NB J'ai une première hypothèse qui est que le réseau est conçu pour l'immédiat absolu, la meilleure preuve étant qu'on ne peut y voir d'historique ou de table de matières des pages et des groupes ; et conçu pour le morcellement, le confetti : une info chasse une autre, pas le temps de s'arrêter pour penser. Le mécanisme doit être plus profond, je reviens à vous quand j'ai une piste plus solide.

Cette perte de perspective empêche aussi que ces jeunes prennent à leur juste mesure les fondamentaux en nutrition. Certains gourous actuels me font penser à ce fou qui entrait dans les musées avec son pot de peinture et retouchait les tableaux de maître « parce que c'était plus joli ainsi ». Ces zozos abîment les fondamentaux : ils utilisent les mêmes termes, mais les chamboulent et leur font perdre leur sens initial. Un nouvel arrivé en nutri ne peut comprendre ce désaxement, il est simplement impressionné par le flot verbal et l'accumulation de concepts, il est ébloui par l'approche « nature » (qui n'en est pas une, on l'aura bien compris). Je reprends ici le tableau extrait de wikipedia du joueur de Hamelin :

La plus ancienne représentation du joueur de flûte, image de wikipedia
J'extrais la légende de la page wikipedia.

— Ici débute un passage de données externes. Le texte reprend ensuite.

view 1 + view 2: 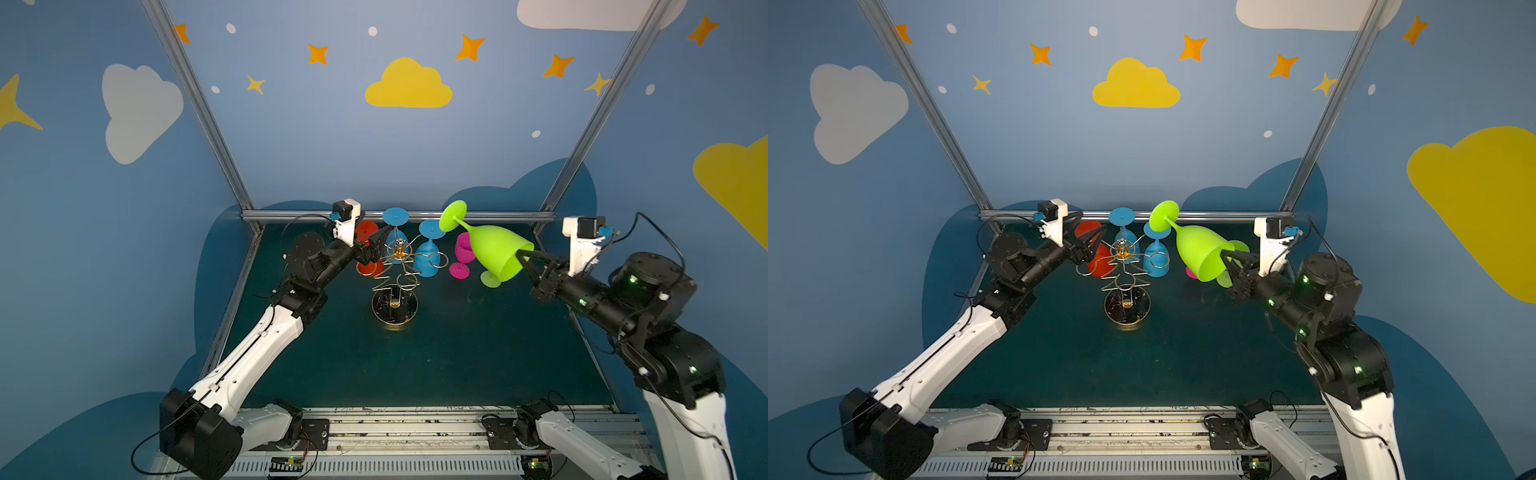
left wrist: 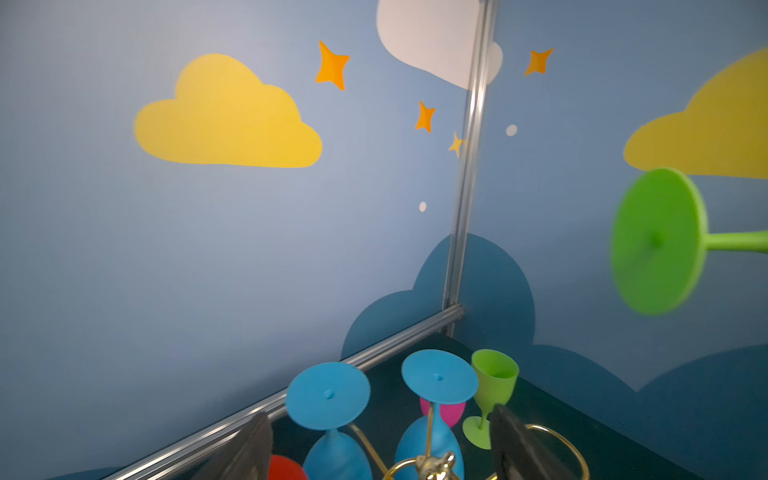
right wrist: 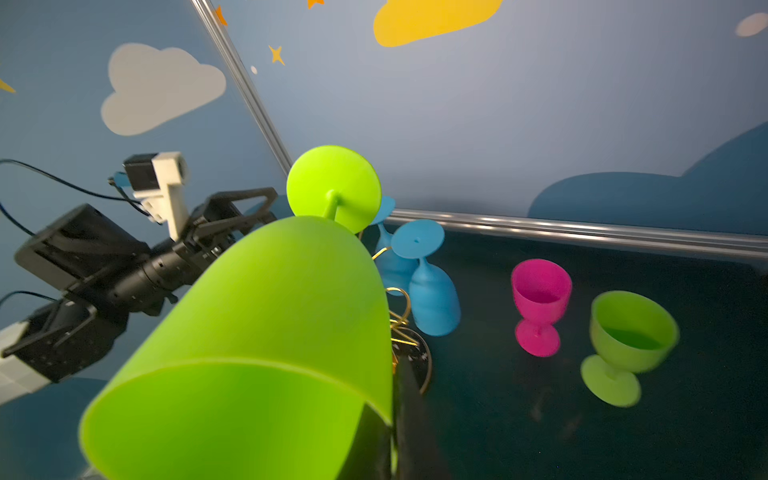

Alors que la ville de Hamelin était envahie par les rats et que les habitants mouraient de faim, un joueur de flûte vint et se présenta comme un dératiseur. Le maire de Hamelin promit au joueur de flûte une prime de mille écus pour les débarrasser des rats qui infestaient la ville. L'homme prit sa flûte et, par sa musique, attira les rats qui le suivirent jusqu'à la Weser, la rivière qui arrose la ville, où ils se noyèrent. Bien que la ville fût ainsi libérée des rongeurs, les habitants revinrent sur leur promesse et refusèrent de payer le joueur de flûte en le chassant à coup de pierres.

Il quitta le pays, mais revint quelques semaines plus tard. Lors d'une nuit paisible, il joua de nouveau de sa flûte, attirant cette fois les enfants de Hamelin. Cent trente garçons et filles le suivirent hors de la ville jusqu'à une grotte qui se referma derrière eux. Selon certaines versions, le joueur de flûte aurait aussi emmené les enfants de Hamelin à la rivière ou au sommet d'une montagne. Les parents, eux, ne les revirent plus jamais.